Meinung

Schonfristen wird es nicht mehr geben

23. Juli 2015
Redaktion Börsenblatt
Nur attraktive Portale können illegalem Download von E-Books vorbeugen. Von Joachim Leser.

Es herrschte zuletzt rege Betriebsamkeit in »Doc Gonzos Sprechzimmer«. Zur Debatte standen die Auswirkungen der neuen E-Reader: »Es wird eine Hexenjagd losgehen, wie sie die MP3-Szene bereits hinter sich hat«, prophezeit 123hexerei. Und BinTraden folgert: »Wir betreiben unser Hobby nicht mehr im Wohnzimmer, sondern im Bunker.«
Das Portal Doc Gonzo wurde 2002 zum illegalen Austausch von E-Books eingerichtet. Bis vor Kurzem agierte die Szene unbehelligt. Mit dem Verkaufsstart der neuen Reader hat sich das geändert.

Die Buchbranche nimmt nun etwas überrascht zur Kenntnis, dass es Strukturen zum illegalen Austausch von E-Books gibt. Das Angebot ist auf den ersten Blick erschreckend umfangreich. Tausende PDF-Dateien werden dort gebündelt und paketweise transferiert. Allein das Inhaltsverzeichnis zu einem Paket umfasst über 1 000 Seiten und führt um die 40 000 E-Books auf. Das entspricht dem Bestand einer Buchhandlung mit ca. 250 Quadratmetern Verkaufsfläche. Viele Titel bei Doc Gonzo sind Longseller aus den Verlagshäusern. Es finden sich allerdings auch in Massen Merkwürdigkeiten, für die sich allenfalls Arno Schmidt interessiert hätte: die Ausgabe der »Nordsee-Zeitung« vom 1. Ok­to­ber 2005. Eine Montageanleitung für Topfscharniere. Kaum ein Antiquar würde eine Paketsendung dieser Bücher in gedruckter Form kostenlos entgegennehmen.

Was bei Doc Gonzo auffällt: Es fehlen – wie bei libreka! – aktuelle Bestseller. In den Regeln des Forums findet man die Erklärung für diese Tatsache: »Bücher, deren Erstauflage vor weniger als neun Monaten erschien, und Heftserien, deren Erstauflage vor weniger als drei Monaten erschien, unterliegen der Schonfrist, das heißt: Sie dürfen bei uns nicht angeboten werden.« Wer gegen diese Regeln verstößt, dem droht der Ausschluss aus dem Forum.
Es gibt gravierende Unterschiede zwischen der illegalen Musik- und E-Bookszene. »Schonfristen« gab es für die Musikindustrie nie. Noch ist die illegale Verbreitung von E-Books kein Volkssport: Es sind ein paar Dutzend, die aktiv E-Books einsammeln und für deren Verbreitung sorgen. Die »digital natives« sind bislang kaum im E-Book-Bereich aktiv. Mangels legaler Angebote haben die Musikliebhaber den Austausch von Musikdateien selbst »organisiert«; es dauerte Jahre, bis die Musikbranche mit eigenen Downloadportalen auf den Markt kam.

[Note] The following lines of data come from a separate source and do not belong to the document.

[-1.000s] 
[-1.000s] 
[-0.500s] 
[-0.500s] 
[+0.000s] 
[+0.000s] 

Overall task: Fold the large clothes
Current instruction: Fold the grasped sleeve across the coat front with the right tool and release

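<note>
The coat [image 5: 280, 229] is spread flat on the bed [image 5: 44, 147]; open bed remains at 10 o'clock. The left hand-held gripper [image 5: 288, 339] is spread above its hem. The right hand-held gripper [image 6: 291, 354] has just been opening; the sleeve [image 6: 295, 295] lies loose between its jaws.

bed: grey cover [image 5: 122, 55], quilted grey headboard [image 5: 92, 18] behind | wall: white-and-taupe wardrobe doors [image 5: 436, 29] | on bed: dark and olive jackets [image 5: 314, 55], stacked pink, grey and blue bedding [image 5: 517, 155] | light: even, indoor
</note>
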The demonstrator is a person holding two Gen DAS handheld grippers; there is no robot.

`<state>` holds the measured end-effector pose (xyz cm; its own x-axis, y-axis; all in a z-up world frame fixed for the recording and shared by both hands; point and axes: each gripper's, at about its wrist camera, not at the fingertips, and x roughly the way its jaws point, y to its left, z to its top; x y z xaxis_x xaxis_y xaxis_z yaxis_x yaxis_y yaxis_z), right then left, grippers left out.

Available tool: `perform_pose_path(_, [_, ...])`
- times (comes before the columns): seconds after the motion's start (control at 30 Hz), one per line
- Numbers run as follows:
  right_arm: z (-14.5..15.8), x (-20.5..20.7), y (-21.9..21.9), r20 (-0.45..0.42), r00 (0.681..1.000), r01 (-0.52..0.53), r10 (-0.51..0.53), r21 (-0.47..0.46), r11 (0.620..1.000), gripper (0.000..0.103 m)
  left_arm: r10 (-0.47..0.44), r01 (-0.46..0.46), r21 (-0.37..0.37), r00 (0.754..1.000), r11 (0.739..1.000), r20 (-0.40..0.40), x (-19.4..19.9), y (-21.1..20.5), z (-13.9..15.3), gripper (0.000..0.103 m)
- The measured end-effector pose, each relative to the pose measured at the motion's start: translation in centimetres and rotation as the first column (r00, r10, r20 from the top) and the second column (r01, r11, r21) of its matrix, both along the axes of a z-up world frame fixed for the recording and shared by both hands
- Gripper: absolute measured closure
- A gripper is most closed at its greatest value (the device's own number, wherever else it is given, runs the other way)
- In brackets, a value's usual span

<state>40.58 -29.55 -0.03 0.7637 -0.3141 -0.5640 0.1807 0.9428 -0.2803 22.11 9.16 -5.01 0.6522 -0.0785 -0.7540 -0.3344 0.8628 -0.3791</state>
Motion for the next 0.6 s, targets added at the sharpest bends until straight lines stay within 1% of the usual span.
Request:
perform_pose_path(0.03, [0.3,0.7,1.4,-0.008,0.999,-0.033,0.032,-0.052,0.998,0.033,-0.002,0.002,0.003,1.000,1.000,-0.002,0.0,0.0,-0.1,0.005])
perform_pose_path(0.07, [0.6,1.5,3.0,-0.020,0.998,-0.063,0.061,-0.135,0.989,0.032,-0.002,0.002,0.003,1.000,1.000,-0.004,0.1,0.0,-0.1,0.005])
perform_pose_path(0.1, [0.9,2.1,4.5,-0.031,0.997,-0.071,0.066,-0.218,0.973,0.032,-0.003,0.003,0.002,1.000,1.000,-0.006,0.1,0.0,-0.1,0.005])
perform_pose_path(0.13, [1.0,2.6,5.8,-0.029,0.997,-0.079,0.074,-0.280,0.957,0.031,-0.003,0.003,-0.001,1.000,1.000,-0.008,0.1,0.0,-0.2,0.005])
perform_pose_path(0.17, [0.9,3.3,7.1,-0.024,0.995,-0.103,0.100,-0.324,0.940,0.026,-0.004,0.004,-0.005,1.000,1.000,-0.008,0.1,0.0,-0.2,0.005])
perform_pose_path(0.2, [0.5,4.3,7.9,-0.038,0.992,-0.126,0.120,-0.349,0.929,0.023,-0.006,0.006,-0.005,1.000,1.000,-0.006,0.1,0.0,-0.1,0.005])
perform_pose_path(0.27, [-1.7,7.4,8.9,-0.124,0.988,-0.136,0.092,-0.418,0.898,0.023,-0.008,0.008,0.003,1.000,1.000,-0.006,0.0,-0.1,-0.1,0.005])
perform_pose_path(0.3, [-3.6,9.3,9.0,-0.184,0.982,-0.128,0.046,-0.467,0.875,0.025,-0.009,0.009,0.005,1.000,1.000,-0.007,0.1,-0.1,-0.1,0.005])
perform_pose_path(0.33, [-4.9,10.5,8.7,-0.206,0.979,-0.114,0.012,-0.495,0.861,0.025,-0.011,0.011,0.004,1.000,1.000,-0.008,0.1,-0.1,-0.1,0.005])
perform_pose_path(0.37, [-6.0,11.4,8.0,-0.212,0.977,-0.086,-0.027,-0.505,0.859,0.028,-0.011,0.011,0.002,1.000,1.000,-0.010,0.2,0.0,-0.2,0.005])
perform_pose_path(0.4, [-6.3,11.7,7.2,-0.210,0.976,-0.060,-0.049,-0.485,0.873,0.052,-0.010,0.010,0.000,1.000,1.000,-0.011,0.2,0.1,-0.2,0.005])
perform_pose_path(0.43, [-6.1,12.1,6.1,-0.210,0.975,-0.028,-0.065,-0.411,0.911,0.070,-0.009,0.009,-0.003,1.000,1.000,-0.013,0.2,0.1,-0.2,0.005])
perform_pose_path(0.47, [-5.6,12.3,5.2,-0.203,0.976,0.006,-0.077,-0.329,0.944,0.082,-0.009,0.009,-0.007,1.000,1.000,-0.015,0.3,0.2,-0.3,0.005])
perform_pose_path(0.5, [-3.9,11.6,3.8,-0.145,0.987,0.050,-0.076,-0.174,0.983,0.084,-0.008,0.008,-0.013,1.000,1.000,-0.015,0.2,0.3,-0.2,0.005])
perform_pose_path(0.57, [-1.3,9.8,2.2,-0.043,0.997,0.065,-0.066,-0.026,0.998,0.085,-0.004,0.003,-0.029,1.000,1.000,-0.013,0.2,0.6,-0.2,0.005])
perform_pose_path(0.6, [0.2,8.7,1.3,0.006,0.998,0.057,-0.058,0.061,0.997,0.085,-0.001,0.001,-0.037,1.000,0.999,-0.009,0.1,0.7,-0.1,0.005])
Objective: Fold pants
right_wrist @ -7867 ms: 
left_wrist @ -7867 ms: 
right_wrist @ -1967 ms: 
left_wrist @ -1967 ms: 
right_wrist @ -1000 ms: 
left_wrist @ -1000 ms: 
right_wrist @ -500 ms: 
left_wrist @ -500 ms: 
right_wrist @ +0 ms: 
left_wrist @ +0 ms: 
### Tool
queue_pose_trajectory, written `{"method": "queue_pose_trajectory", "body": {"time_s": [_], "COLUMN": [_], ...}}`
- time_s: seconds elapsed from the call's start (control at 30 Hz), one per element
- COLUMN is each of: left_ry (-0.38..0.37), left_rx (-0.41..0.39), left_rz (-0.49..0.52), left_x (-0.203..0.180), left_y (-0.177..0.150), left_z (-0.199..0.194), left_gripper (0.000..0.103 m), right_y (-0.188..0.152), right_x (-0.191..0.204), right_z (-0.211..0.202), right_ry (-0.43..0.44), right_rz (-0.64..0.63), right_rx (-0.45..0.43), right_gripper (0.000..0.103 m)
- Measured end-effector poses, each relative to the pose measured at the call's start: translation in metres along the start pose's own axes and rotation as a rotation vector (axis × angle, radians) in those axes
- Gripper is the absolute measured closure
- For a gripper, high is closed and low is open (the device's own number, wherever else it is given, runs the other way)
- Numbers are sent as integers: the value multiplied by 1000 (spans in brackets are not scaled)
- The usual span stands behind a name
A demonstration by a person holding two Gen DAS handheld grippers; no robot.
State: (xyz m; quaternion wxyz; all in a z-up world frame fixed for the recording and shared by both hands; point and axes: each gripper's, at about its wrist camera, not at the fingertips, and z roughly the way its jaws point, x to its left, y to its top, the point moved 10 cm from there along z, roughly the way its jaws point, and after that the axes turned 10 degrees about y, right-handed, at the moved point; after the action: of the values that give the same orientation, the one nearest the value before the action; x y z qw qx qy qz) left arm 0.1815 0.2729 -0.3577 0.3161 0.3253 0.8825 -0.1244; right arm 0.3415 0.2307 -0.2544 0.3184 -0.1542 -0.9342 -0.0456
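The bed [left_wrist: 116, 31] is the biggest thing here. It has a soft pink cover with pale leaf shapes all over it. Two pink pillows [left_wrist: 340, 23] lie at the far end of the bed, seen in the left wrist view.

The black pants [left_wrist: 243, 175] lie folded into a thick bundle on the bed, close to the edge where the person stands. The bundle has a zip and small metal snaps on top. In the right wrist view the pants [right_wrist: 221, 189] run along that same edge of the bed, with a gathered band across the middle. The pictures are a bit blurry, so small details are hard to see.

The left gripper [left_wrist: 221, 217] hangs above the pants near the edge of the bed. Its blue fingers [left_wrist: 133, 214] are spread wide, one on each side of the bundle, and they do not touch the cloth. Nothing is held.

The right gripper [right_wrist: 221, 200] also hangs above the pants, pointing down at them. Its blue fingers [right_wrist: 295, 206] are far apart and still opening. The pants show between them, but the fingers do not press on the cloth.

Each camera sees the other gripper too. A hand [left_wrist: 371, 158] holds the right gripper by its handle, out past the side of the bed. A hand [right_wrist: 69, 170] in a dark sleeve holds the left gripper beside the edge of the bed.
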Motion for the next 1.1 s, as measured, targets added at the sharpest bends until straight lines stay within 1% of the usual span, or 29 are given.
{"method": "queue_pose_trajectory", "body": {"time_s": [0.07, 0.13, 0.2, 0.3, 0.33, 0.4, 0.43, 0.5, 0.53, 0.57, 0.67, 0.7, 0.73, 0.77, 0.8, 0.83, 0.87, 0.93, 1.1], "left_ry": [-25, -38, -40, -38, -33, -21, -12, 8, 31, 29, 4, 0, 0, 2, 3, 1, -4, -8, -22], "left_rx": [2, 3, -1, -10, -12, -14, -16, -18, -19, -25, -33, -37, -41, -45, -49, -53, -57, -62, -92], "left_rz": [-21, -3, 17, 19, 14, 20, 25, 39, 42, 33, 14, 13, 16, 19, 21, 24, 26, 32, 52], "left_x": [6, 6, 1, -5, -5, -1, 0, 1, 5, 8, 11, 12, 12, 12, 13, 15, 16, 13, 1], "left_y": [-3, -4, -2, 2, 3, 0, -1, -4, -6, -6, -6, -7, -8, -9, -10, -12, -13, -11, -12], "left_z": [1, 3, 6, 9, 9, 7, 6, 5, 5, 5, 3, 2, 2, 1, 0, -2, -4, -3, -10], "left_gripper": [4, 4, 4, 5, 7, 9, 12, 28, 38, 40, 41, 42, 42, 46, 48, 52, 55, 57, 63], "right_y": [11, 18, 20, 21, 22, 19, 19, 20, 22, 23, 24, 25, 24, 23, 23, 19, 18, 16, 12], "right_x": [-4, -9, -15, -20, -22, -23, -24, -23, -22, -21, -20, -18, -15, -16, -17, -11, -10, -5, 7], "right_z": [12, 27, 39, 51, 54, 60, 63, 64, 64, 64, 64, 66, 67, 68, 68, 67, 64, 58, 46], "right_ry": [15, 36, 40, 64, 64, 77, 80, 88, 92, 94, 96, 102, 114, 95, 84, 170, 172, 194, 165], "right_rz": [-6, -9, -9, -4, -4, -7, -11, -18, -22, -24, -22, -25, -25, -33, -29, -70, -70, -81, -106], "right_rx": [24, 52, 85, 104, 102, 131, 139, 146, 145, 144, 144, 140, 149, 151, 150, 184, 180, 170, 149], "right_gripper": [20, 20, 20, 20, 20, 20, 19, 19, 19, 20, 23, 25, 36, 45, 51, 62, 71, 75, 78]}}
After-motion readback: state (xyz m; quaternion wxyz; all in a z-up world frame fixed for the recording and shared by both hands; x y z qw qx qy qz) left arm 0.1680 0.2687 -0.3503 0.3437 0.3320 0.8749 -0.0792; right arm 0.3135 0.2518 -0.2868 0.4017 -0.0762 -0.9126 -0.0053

Was der Buchbranche – neben der Ausschöpfung der juristischen Möglichkeiten – bleibt: Sie muss die Attraktivität ihrer E-Book-Portale vorantreiben. Reizvolle legale Angebote – das zeigen in erster Linie die Erfahrungen der Musikindustrie – sind der beste Kopierschutz.
Beim Hörbuch hat das bereits gut funktioniert: Mit flexiblen Preismodellen (Abos) und einem umfassenden Sortiment kann man den Schaden, der durch illegale Downloads angerichtet wird, in Grenzen halten. Der legale Download von Hörbüchern hat sich zu einer relevanten Einnahmequelle für Verlage entwickelt. libreka! präsentiert sich derzeit als teurer Verbandskompromiss, von einem attraktiven Kundenportal ist die Plattform weit entfernt. Noch erfährt ein potenzieller Kunde nur unter unzumutbarem Aufwand, welche Titel als E-Book erhältlich sind. Wenn im Jahr 2015 – wie kürzlich prognostiziert – um die drei Millionen E-Reader verteilt sind, wird es keine Schonfristen mehr geben.